# K7sem Usb3 Pinout



## RBG (Mar 22, 2003)

Can anyone tell me where to find the USB3 pinout connections for a K7SEM MB? The manual doesn't show what goes where.

RB


----------



## Blue Zee (May 18, 2007)

What is USB3??

This picture displays your mobo indicating its components including the extra USB headers, listed third from top on the right hand side.

http://www.motherboard.cz/mb/ecs/K7SEM.htm

Is this it?

Zee


----------



## RBG (Mar 22, 2003)

Yea, thats the board. Any idea what wires go where on that USB3 connector?


----------



## Blue Zee (May 18, 2007)

RBG said:


> Yea, thats the board. Any idea what wires go where on that USB3 connector?


It isn't wired, it's a plug.

Something like this:










Or this:










Zee


----------



## RBG (Mar 22, 2003)

No it's actually the cluster of wires that come from the front of my case where there are two USB ports plus a line in and a speaker out. .


----------



## Blue Zee (May 18, 2007)

The 2 front USB ports don't have plugs but only the wires?

So you probably need the plugs and this:

http://www.interfacebus.com/Design_Connector_USB.html#b

Is this it?

Zee

Edit:

This one is graphically more interesting and probably also more useful:

http://www.frontx.com/cpx101_2.html


----------



## RBG (Mar 22, 2003)

Hi again!
The USB connections on the front of my computer case have two plug-ins. The wires travel back to the Mother Board with connectors that slide on to the 10 pin connector on the board. I just need to know what pin on the Board corresponds to what connector at the end of each wire (Ground, + or -, etc) Does that make sense?


----------



## Blue Zee (May 18, 2007)

Hi.

See this link, already posted above:

http://www.frontx.com/cpx101_2.html

Scroll down to 2X5 PINS HEADER.

That should be the connector type you want.

Zee


----------



## RBG (Mar 22, 2003)

Ah yes!
That is what the pin connector looks like on the Board. I'm just not sure which pin is #1.
Do you know which pin is #1?


----------



## Blue Zee (May 18, 2007)

RBG said:


> Ah yes!
> That is what the pin connector looks like on the Board. I'm just not sure which pin is #1.
> Do you know which pin is #1?


I would try red wire on top (as suggested on that website), the worst that it can happen is the USB plug not working (test it with any USB device).

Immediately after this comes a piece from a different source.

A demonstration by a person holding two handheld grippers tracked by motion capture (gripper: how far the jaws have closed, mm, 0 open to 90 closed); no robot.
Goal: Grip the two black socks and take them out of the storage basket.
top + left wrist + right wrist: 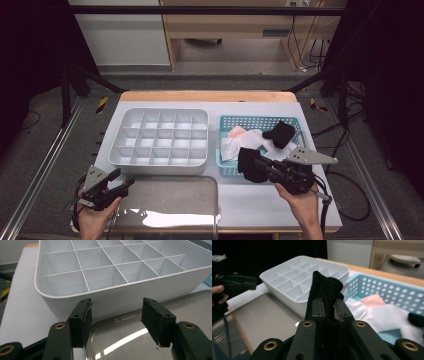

Can't tell you much more...

Trial and error.

Zee


----------



## RBG (Mar 22, 2003)

Ok, I'll try that!

Thanks! How can I paste a picture on this page? Like you did? I have a picture of the Board I could show you (Graphic image)


----------



## Blue Zee (May 18, 2007)

Download the manual:

http://www.ecs.com.tw/ECSWebSite/Do...ual&DetailDesc=&CategoryID=1&MenuID=6&LanID=9

And check page 17.

Zee


----------



## RBG (Mar 22, 2003)

Thanks!!
I downloaded the manual and saw the panel connector you are referring too. That's not the one I need to connect to. Go back to the manual and look at page 28, the USB3 connector is what I need to connect the wires too. There seems to be no information on what the pins on that connector are. ?


----------



## Blue Zee (May 18, 2007)

"Note: All the ribbon cables used on the extension brackets have a red stripe on the Pin-1 side of the cable."

From the manual.

Zee


----------



## Frank4d (Sep 10, 2006)

Look at PDF page 17. The cable usually have red, green, white and black wires.
VCC = red
P0+ = green
P0- = white
GND = black


----------



## RBG (Mar 22, 2003)

Ok,
I hooked up what I thought might be the correct pin connections but nothing happened when I plugged in a drive to that port. Hmm?
I do have another question that maybe you can help me with. This same Mother Board, when I turn it on will only give me 16 colors of video resilution. So I need to install or update the video driver. Where do I get the correct driver? Do I go to the Mother Board Manufacturer (In this case Elite Group) and get the driver there or is it a BIOS update?


----------



## Blue Zee (May 18, 2007)

A drive is not the best option for a test, a mouse, perhaps?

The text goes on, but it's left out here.